2. Dampak Tak Langsung: Sektor Nikel Ikut Ketar-ketir
Selain tekstil, sektor nikel juga berpotensi 'kena getahnya', meskipun secara tidak langsung. Emiten seperti PT Vale Indonesia Tbk (INCO), PT Merdeka Battery Materials Tbk (MBMA), PT Aneka Tambang Tbk (ANTM), dan PT Trimegah Bangun Persada Tbk (NCKL) masuk dalam radar.
Risikonya bersifat geopolitik, karena AS saat ini sedang gencar mengamankan pasokan mineral kritis untuk rantai pasok baterai kendaraan listrik (EV). Kebijakan tarif tinggi ini bisa menjadi pemicu bagi AS untuk mencari pasokan dari negara lain.
Liza menjelaskan bahwa eksposur risikonya tidak langsung, namun tetap signifikan karena posisi strategis nikel Indonesia. "Tarif tinggi bisa memicu reorientasi supply chain AS ke negara non-BRICS," jelasnya.
3. Bukan Cuma Pasrah, Ini Jurus Bertahan Sektor Nikel
Namun, analis tidak hanya memberikan peringatan, tetapi juga menawarkan solusi strategis yang bisa ditempuh oleh para produsen nikel sebelum tarif diberlakukan pada 1 Agustus mendatang.
Jurus pertama adalah dengan proaktif menawarkan kontrak pembelian jangka panjang (offtake agreement) kepada perusahaan-perusahaan besar di AS. Ini akan memberikan kepastian pasokan bagi AS dan kepastian penjualan bagi Indonesia.
Jurus kedua adalah menjadikan Indonesia sebagai pusat pengolahan atau base processing hub dengan memberikan berbagai insentif, seperti program hilirisasi yang lebih menarik dan keringanan pajak (tax holiday) bagi investor AS yang mau membangun pabrik di sini.
4. Lobi Tingkat Dewa: Jadikan Nikel Kartu AS Diplomasi
Solusi paling pamungkas yang disarankan adalah menggunakan nikel sebagai 'kartu AS' dalam negosiasi dagang tingkat tinggi yang saat ini sedang berlangsung di Washington D.C.
Pemerintah Indonesia bisa menawarkan jaminan stabilitas pasokan nikel sebagai mineral strategis yang sangat dibutuhkan oleh industri AS. Sebagai gantinya, Indonesia bisa meminta kelonggaran atau bahkan pengecualian dari tarif 32% tersebut.
Liza menyimpulkan gagasan ini sebagai langkah diplomasi yang paling strategis. "Solusinya, jalin strategic alliancedengan mitra AS (Tesla, Ford) untuk pasokan jangka panjang dan dorong diplomasi nikel sebagai mineral strategis dalam trade deal," pungkasnya.
5. Jadi, Apa Artinya Ini Buat Investor?
Analisis ini memberikan panduan yang sangat jelas bagi para investor.

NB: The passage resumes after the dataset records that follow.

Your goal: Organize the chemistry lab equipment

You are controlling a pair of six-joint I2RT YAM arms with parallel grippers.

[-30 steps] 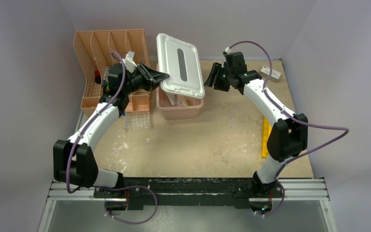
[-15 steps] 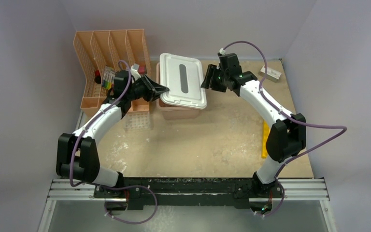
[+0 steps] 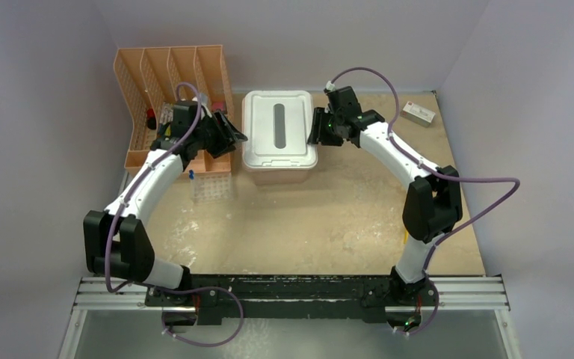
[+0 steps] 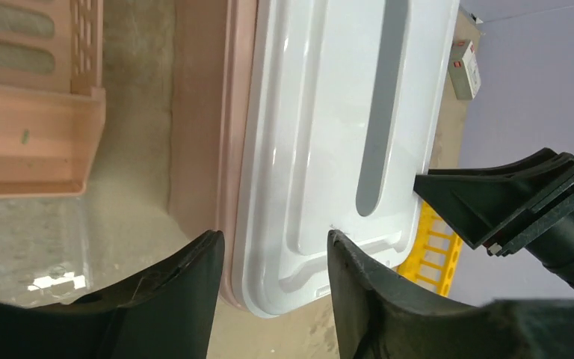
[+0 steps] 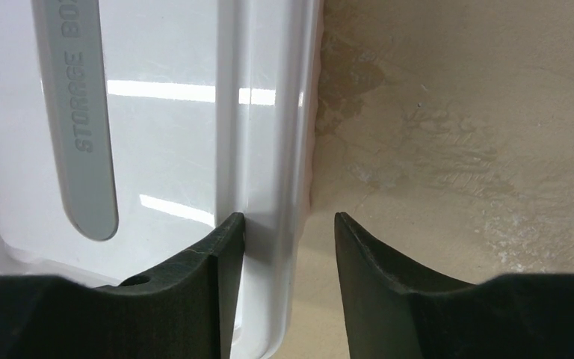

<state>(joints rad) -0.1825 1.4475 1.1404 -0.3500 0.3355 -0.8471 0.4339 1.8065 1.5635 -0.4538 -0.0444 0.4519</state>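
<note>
The white lid lies flat on the pink bin. My left gripper is open, its jaws straddling the left rim of the lid and the bin wall. My right gripper is open around the lid's right rim; one finger touches the rim, the other stands apart. The clear tube tray lies left of the bin. The yellow rack lies at the right, mostly behind the right arm. A small blue-capped item lies by the tray.
The peach slotted organizer stands at the back left, with small items in its left slots, and my left arm reaches over its front. A small white box lies at the back right. Walls close in on three sides.
The lid has come down from a tilt to lie flat and square on the bin. Both grippers came down with it, and the left one drew back a little to the left.
</note>
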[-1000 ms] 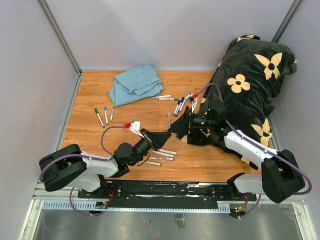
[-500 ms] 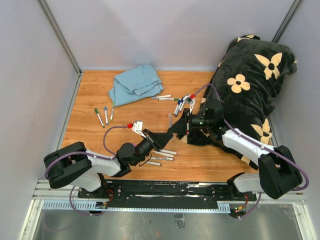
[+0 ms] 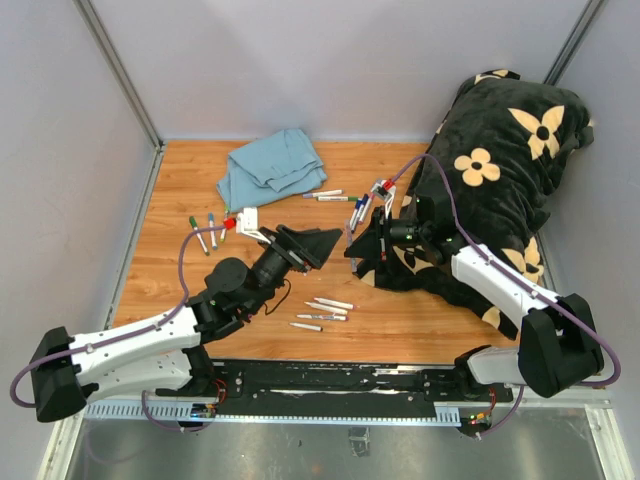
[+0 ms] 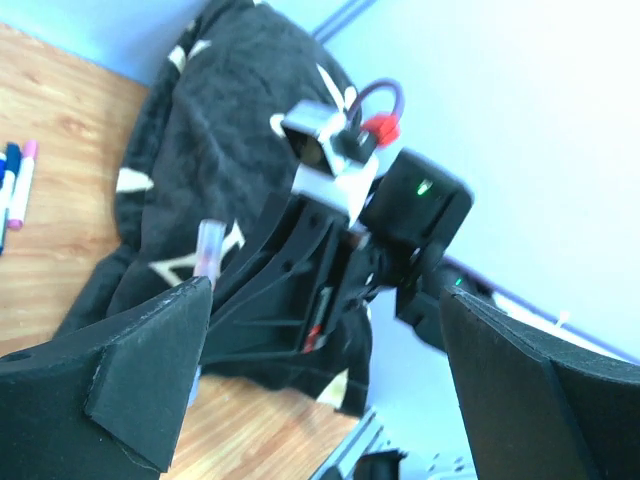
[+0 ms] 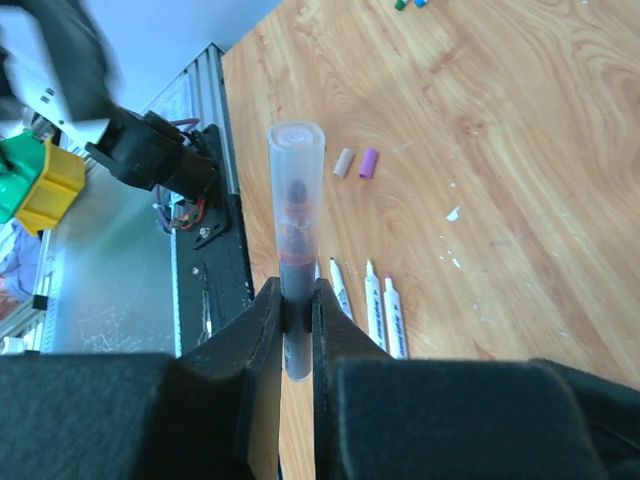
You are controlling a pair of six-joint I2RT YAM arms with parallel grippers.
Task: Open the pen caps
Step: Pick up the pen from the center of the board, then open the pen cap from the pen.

Pertama, investor yang memiliki saham di sektor tekstil dengan eksposur ekspor tinggi ke AS, seperti BELL dan ERTX, perlu ekstra waspada dan mencermati perkembangan negosiasi dagang.
Kedua, untuk saham-saham di sektor nikel, kuncinya adalah memantau aksi korporasi perusahaan. Jika ada berita mengenai penandatanganan kontrak jangka panjang atau aliansi strategis dengan perusahaan AS, ini bisa menjadi katalis positif yang meredam sentimen negatif dari ancaman tarif.
Secara keseluruhan, di tengah ketidakpastian ini, saham-saham yang tidak memiliki ketergantungan besar pada pasar ekspor AS mungkin akan menjadi pilihan yang lebih aman bagi investor hingga ada kejelasan dari hasil diplomasi.